My daughter turned 12 this weekend. It is hard to believe that she can be that old but the calendar doesn't lie. It was fun to watch her plan her party and celebrate with her friends. They are an incredible group of young women and I am so happy for her and where she is in her life.
We received a letter in the mail from the health club, informing us of the need to upgrade her membership to a Junior Member when she turns 12. She was so excited - even asking if we could go on her birthday to workout. She can now join me in the lap pool and on the fitness floor with all the machines. She can also take classes with me - she is excited to try Yoga. Her excitement at the prospect of working out made me so proud. There was a time, not so long ago, where a focus on fitness did not exist in our house.
As I have experienced my NEW journey I have told myself many times that I am not doing this just for me. I don't want my children to go down the same path that I did. I hit puberty, we got cable - and I sat and watched TV. Of course that led to many additional pounds finding their way onto my body - and they are very reluctant to leave. I know that there are many things that I feel I missed out on because of my weight. Not to mention self esteem issues, social awkwardness, shyness - opportunities to participate in things but I was just too big. I have made it my mission to help my children avoid this experience.
My daughter has been one of my biggest cheerleaders as I push myself to workout each day. I don't keep my challenges a secret with the hope that they will see me set a challenge, work towards it and hopefully succeed. There are times where I don't accomplish what I set out to - and I want my children to see that too. It is okay to fail at times. But DON'T GIVE UP! And more importantly - BELIEVE IN YOURSELF! I never thought I could run a mile. Or ride a bike around the block. But here I am - up to 2 miles (if I really push) jogging on the treadmill and able to bike 100 miles in 8 hours. Yes there are still times where I have to pinch myself to believe it is really me doing what I do in my workouts. I look back at when I couldn't ride my bike around the block without stopping to catch my breath. Now there are times where I have to bump up the resistance some more because it feels too easy.

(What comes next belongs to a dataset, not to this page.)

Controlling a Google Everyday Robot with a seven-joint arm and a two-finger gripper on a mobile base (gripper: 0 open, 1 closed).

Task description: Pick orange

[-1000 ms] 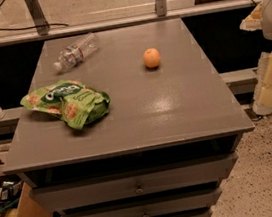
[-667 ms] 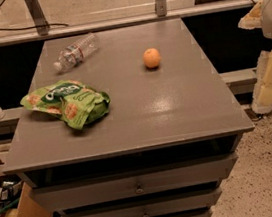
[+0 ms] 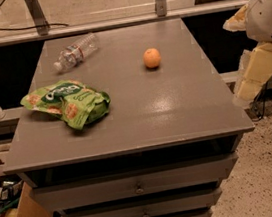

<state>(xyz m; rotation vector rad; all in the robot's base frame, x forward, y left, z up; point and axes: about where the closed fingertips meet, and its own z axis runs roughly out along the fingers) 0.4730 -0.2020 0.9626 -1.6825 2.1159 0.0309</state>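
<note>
Jaws rt of table [image 3: 176, 110], well apart from orange [image 3: 151, 58].

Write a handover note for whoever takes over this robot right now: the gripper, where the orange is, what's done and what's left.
Gripper: beside the table's right edge, off its top, well away from the orange.
Orange: sits on the grey table, toward the back and right of centre, touching nothing else.
Also there: green snack bag at the left, water bottle lying at the back left.
Done: nothing yet; the orange is not grasped.
Left: bring the gripper over the orange, grasp it and lift it.
</note>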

I am also honest with my daughter about my struggles with my weight - and the dreaded scale. She has been in with me when I am weighing myself and I still grumble about the fact that the scale doesn't move as much as I think it should. She is the first one to remind me that muscle weighs more than fat and to look at how many inches I have lost and how my body has changed. I have a picture on the fridge from July 2010 to help remind me of the changes I have made in my physical appearance. It is scary to look at sometimes and realize that I had gotten to that point.
My daughter has also been near as I have talked about the mental struggles. Weight loss or lack thereof, challenges, self doubt, stress - all the things that go along not only with exercise and weight loss but life in general - all of these things contribute to the mental games I play with myself. I hope that she sees that it is okay to struggle but it is also okay to find someone to talk to. Even if they aren't experiencing what you are, sometimes you just need to say it out loud to someone and get their perspective on your issue.
One thing about my daughter that really, really makes me proud is the way she lives her Faith life. She is not afraid to share with everyone and anyone about her devotion to God. She has demonstrated many times her love of God in her acts of service to others. I accepted Christ in 2nd grade but it wasn't until my NEW journey began 2 1/2 years ago that I really saw my Faith grow. I feel that I understand more how God uses me and I am so much more open to listening to Him. My daughter has seen this and even commented on it to me. She is following in my footsteps but also foraging her own path with God.
12 years old and she already seems light years ahead of me at that age. I hope that my lifestyle change and dedication to becoming a better me continue to provide a positive role model for her. It is hard to look back at how I lived my life at that age - and realize all the things I did wrong and that I have to work so hard to fix now. I believe that she is off to a great start to avoid those same pitfalls. I am continually amazed at how my NEW journey has affected so many people in my life - it is after all MY journey - but God is using my experiences in so many ways - and I am so thankful that He is.